- [ABOUT THIS TASK] Copy nothing but the lines below, from the one with "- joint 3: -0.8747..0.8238" through the one with "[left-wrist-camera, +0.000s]", exactly as written; no pictures should appear.

Data extracted from a collection
++++
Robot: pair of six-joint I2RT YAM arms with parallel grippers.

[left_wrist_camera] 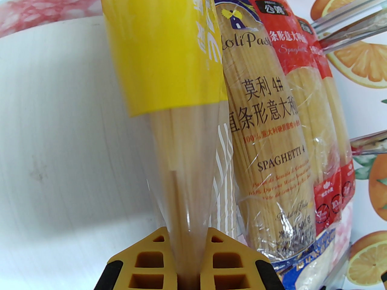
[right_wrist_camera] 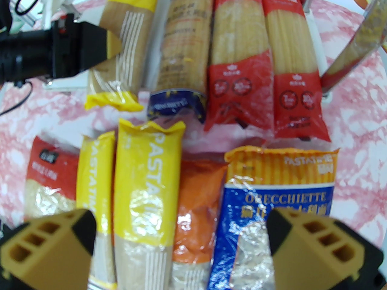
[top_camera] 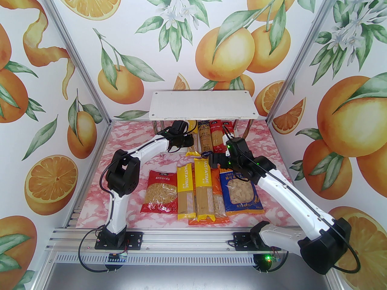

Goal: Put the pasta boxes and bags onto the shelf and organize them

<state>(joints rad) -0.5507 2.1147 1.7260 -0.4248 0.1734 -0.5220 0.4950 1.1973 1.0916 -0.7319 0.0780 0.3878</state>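
Note:
My left gripper (left_wrist_camera: 187,252) is shut on the clear lower end of a yellow spaghetti pack (left_wrist_camera: 163,56), which lies on the lower white board (left_wrist_camera: 60,116) of the shelf (top_camera: 202,104). Beside it on that board lie a dark blue spaghetti pack (left_wrist_camera: 266,116) and two red ones (left_wrist_camera: 302,71). My right gripper (right_wrist_camera: 181,222) hangs open above the packs on the table. Those are a red bag (top_camera: 159,192), two yellow spaghetti packs (top_camera: 185,192), an orange bag (right_wrist_camera: 196,210) and a blue bag (top_camera: 242,192). In the right wrist view the left gripper (right_wrist_camera: 112,45) pinches the yellow pack (right_wrist_camera: 127,41).
The shelf's top board hides most of the lower tier from above. Chrome legs (right_wrist_camera: 347,62) stand at the shelf's right side, close to the red packs. Pink marbled tabletop (top_camera: 130,134) shows left of the shelf and around the table packs. Patterned walls close in three sides.

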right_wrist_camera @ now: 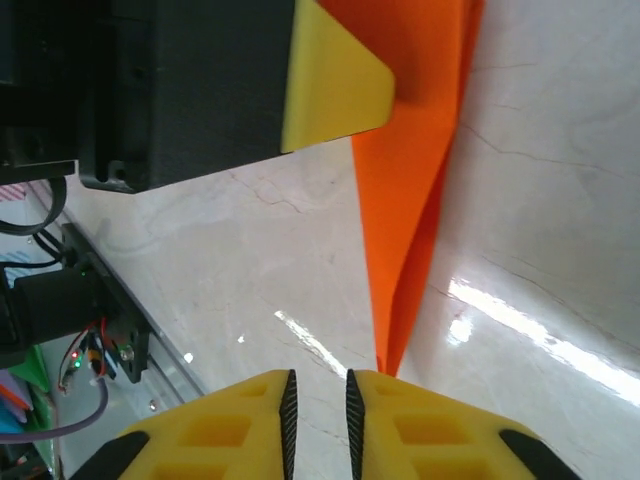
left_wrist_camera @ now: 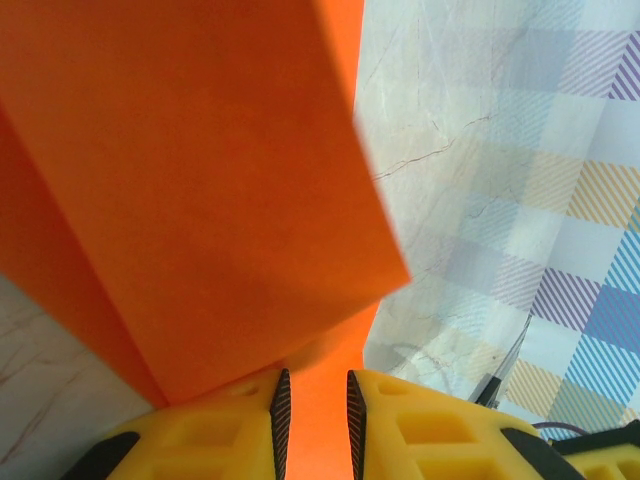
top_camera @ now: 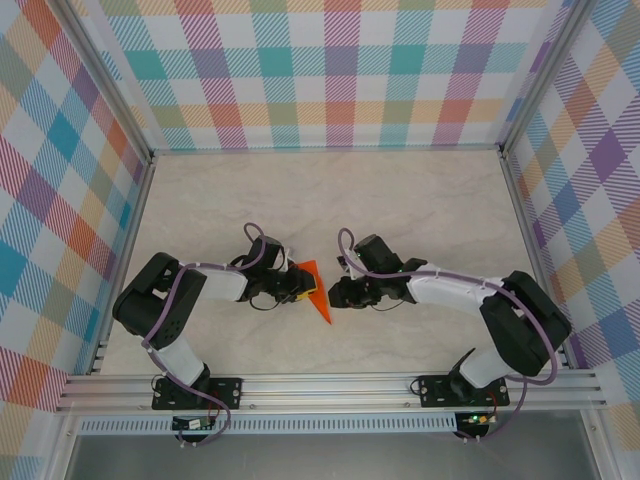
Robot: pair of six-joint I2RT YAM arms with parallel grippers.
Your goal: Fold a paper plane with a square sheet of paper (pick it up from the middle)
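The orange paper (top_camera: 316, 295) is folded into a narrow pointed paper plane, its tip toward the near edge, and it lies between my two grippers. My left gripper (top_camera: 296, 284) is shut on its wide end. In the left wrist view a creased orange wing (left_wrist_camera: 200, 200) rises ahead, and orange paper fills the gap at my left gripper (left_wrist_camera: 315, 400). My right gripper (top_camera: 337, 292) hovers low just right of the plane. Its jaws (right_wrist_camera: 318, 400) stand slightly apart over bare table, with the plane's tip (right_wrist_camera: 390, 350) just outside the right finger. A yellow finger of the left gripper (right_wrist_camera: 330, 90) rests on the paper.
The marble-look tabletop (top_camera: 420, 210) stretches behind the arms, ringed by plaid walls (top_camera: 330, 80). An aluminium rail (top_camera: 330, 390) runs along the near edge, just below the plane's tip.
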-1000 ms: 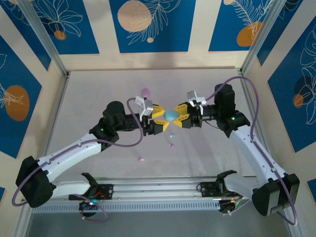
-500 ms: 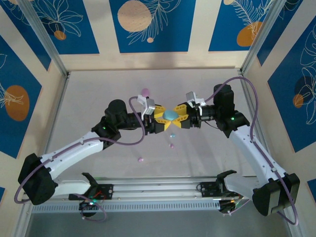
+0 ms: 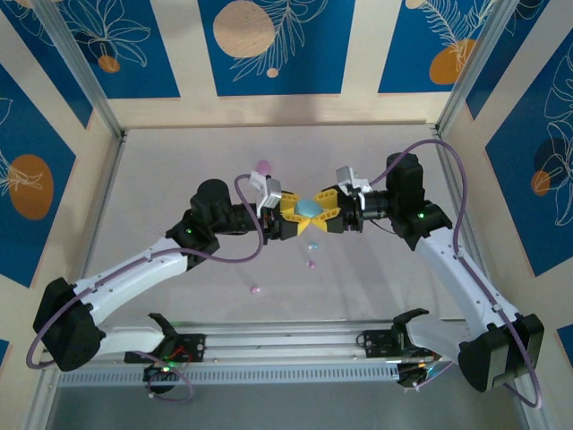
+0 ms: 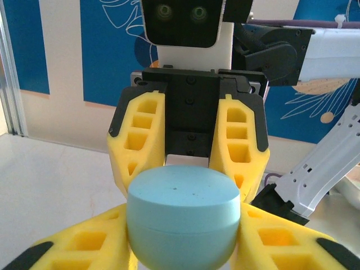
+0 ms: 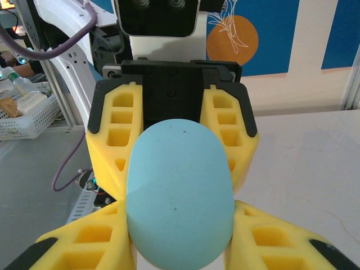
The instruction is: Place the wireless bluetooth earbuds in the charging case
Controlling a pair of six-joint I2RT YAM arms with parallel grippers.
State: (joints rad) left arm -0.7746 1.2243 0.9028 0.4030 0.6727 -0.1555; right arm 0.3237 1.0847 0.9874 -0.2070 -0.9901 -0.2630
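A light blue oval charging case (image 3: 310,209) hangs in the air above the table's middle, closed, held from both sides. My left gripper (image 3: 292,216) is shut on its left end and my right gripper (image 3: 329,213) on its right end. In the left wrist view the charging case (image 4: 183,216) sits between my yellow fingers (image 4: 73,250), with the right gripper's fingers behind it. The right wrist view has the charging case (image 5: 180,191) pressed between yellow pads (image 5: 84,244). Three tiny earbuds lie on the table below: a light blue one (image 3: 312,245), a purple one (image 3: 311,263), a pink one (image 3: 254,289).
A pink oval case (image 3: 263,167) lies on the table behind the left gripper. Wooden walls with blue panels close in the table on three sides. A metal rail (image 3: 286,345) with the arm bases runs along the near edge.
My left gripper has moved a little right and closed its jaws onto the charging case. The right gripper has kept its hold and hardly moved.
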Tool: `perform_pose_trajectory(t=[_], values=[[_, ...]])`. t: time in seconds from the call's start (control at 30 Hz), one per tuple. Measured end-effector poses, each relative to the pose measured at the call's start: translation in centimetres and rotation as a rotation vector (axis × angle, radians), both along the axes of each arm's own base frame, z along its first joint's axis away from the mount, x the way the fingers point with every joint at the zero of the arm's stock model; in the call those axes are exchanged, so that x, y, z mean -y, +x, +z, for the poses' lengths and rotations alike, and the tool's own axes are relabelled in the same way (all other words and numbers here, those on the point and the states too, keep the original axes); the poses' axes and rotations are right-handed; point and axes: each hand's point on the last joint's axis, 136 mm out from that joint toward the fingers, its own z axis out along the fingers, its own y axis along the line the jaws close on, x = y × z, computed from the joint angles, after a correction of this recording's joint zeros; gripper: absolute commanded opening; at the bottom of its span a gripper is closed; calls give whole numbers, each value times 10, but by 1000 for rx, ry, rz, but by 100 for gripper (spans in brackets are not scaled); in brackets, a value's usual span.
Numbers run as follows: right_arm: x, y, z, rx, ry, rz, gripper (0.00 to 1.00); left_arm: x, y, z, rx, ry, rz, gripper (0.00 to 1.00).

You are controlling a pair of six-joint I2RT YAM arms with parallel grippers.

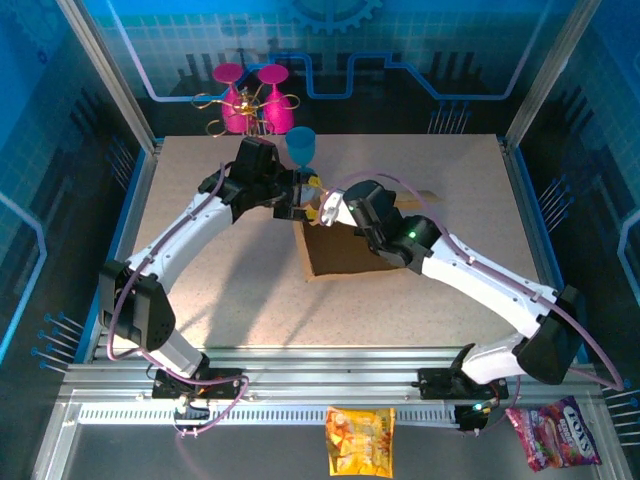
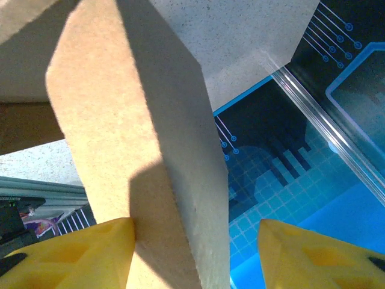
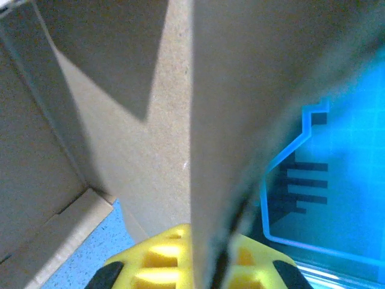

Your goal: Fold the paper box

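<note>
The paper box [image 1: 345, 250] is brown cardboard, half raised at the middle of the table, its base flat and walls standing. Both grippers meet at its far left corner. My left gripper [image 1: 298, 203] is open around an upright flap [image 2: 132, 138]. The flap rests against the left yellow finger [image 2: 78, 253], and a clear gap separates it from the right finger [image 2: 319, 256]. My right gripper [image 1: 324, 213] is shut on the edge of a cardboard wall [image 3: 240, 90], which rises straight out of its yellow fingers [image 3: 162, 259]. The box's inside [image 3: 42, 168] lies to its left.
Two pink glasses [image 1: 250, 95] on a gold wire stand and a blue cup [image 1: 301, 145] stand at the table's far edge, close behind the left gripper. Snack bags [image 1: 360, 440] [image 1: 555, 432] lie in front of the arm bases. Metal frame posts border the table.
</note>
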Motion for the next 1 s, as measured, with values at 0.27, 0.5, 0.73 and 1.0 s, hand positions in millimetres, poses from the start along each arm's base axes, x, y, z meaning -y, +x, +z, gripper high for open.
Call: perform_pose_trajectory(t=[0.27,0.5,0.73,1.0], values=[[-3,-7,-5,-8,-53,47,0,2,2,-12,-33,-4,8,42],[-4,-10,-8,-17,-77,62,0,2,2,-20,-51,1,8,19],[-5,-12,-13,-33,-91,72,0,3,-1,-26,-63,-7,0,0],[-23,-27,-5,-67,33,122,73,-2,1,-32,-63,-10,-2,0]])
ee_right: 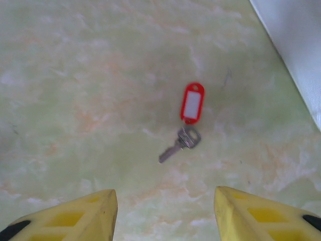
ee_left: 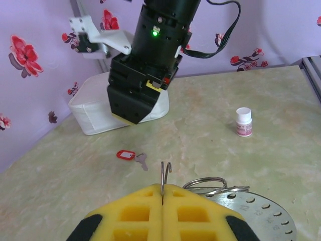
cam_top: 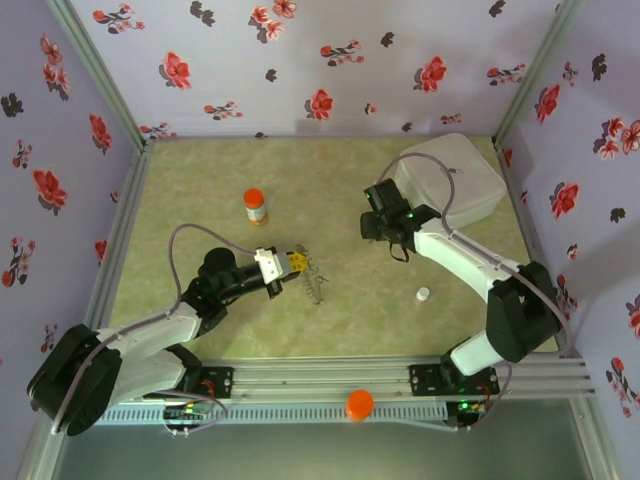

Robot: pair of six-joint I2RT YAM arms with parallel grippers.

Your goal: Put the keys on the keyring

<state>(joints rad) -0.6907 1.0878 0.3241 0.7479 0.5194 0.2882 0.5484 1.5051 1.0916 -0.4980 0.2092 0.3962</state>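
My left jaws are closed on a thin wire of the large flat dark grey keyring [ee_left: 256, 208]. My right jaws hang open and empty above the small silvery red-tagged key [ee_right: 179, 143], which lies on the worktop [ee_right: 75, 100] near that keyring. I judge the flat key may skid aside on closing, or lift by its tag alone.

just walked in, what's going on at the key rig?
The left fingers are shut on a thin wire loop of the keyring, which lies on the table just ahead of them. The right fingers are open with nothing between them and hang over the red-tagged key. That key lies flat on the table beside the white box and is not yet on the ring. The right arm looks set to pick it up.
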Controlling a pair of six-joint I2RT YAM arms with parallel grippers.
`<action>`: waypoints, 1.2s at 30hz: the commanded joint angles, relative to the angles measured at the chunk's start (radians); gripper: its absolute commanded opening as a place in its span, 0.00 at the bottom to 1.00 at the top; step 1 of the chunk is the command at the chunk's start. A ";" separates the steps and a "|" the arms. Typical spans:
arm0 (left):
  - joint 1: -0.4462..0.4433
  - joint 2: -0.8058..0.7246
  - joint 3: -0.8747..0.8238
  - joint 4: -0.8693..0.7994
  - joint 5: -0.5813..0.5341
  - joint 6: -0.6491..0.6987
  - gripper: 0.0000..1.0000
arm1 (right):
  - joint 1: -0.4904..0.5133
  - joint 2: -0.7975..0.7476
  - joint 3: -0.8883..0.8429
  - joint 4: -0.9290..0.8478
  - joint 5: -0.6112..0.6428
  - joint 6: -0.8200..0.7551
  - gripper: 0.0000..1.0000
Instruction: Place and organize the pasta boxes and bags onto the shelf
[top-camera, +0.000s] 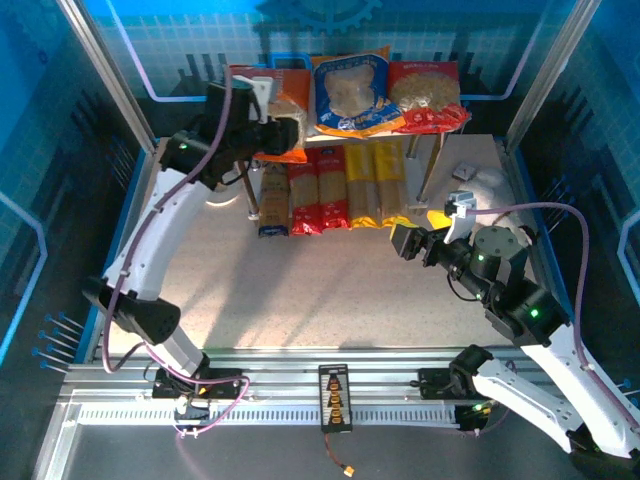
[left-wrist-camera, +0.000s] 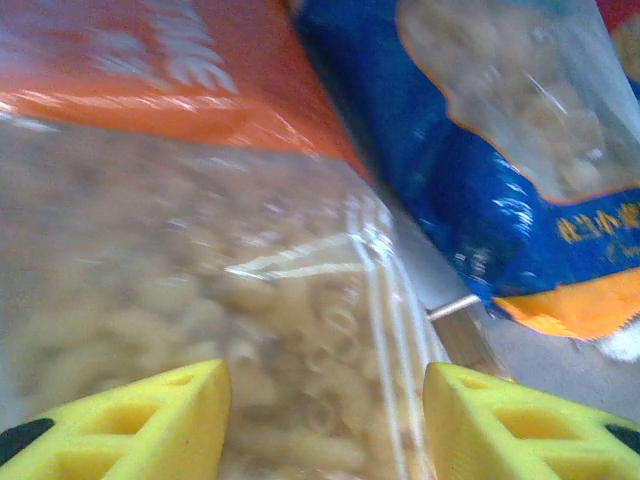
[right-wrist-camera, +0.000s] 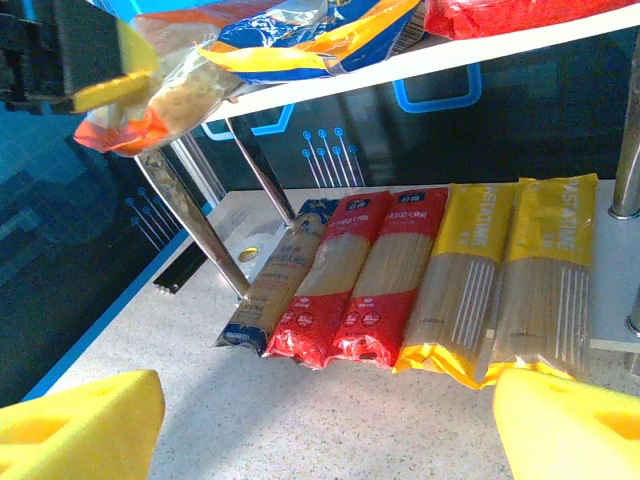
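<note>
The task looks nearly finished. 5 spaghetti packs (right-wrist-camera: 420, 280) lie side by side on the lower board of the shelf (right-wrist-camera: 450, 55): 1 blue-and-tan, 2 red, 2 yellow, with pale strands in their windows. The blue bag (top-camera: 350, 95) and red bag (top-camera: 428, 95) rest on the upper board. The orange bag (left-wrist-camera: 200, 300), full of short curled pasta, overhangs that board's left end. The left hand (left-wrist-camera: 325, 375) straddles it; I cannot tell whether it pinches. The right hand (right-wrist-camera: 325, 390) gapes wide over the bench (top-camera: 330, 290).
</note>
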 joint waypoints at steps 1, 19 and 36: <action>0.054 -0.103 -0.027 0.059 -0.056 -0.019 0.55 | -0.001 -0.013 0.011 -0.005 0.000 0.005 0.86; 0.093 0.193 0.289 0.029 -0.116 0.032 0.35 | 0.001 -0.010 0.021 -0.023 0.011 -0.003 0.83; 0.097 0.221 0.308 -0.008 -0.083 0.005 0.49 | 0.001 -0.028 0.022 -0.046 0.026 0.006 0.85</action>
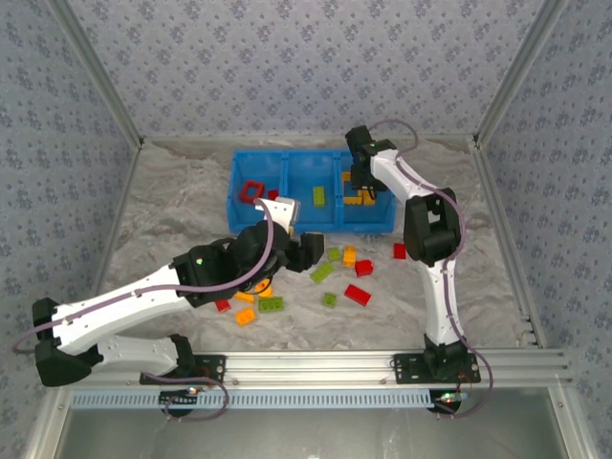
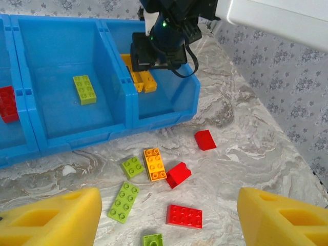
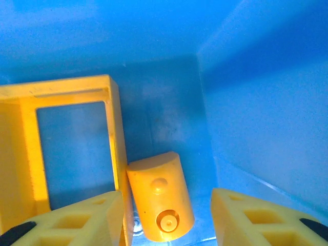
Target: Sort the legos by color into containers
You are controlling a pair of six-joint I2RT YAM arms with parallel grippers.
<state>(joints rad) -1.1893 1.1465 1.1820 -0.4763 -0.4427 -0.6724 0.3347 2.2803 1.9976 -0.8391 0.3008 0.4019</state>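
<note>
Table (image 1: 163, 220): marbled white-grey top. Set at the far side: one long blue bin (image 1: 235, 196), divided into three compartments. Scattered in front of it: loose legos, counted as red bricks (image 1: 358, 295), lime green bricks (image 1: 321, 272) and orange bricks (image 1: 349, 255).

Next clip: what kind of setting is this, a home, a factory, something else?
Probably a lab-style robot test cell: aluminium frame posts hung with patterned backdrop sheets enclose a marbled tabletop, and the left arm and right arm are bolted to a rail at its near edge.
</note>
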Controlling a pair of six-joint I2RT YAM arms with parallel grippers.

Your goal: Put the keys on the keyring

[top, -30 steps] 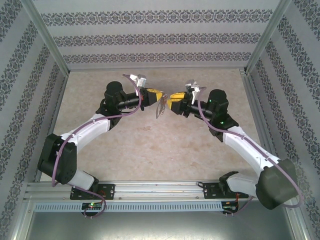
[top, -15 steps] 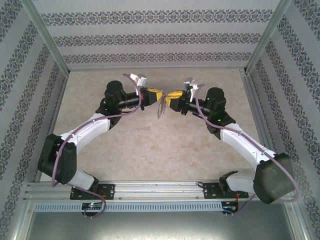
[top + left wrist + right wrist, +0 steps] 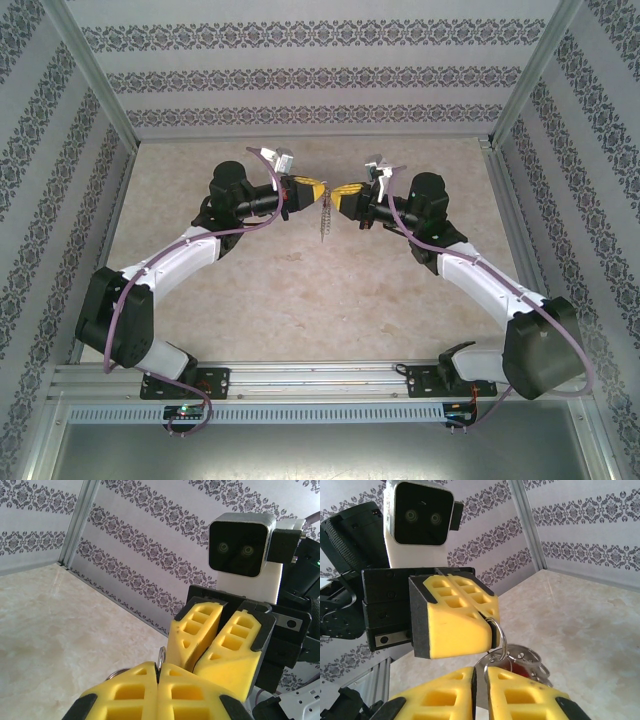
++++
- [WRITTEN SOLUTION]
  - joint 3: -0.8747..0.8238
  - joint 4: -0.8693..0.7994
  - joint 5: -0.5813..0.5341
  - joint 6: -0.6491..0.6987
  - gripper: 0.0000..1.0000
arm1 (right):
  - joint 1: -0.4904..0.5133
  - joint 2: -0.7975..0.7476
  - joint 3: -0.8883..0.8429
  - joint 4: -0.9290..0.8478
  - joint 5: -0.6112..0.6428
  - joint 6: -0.8200..0.7551
  - gripper: 0.0000..1.0000
Instruction: Place and organize the pasta boxes and bags onto the shelf
[top-camera, +0.000s] 
[left-wrist-camera, +0.000s] 

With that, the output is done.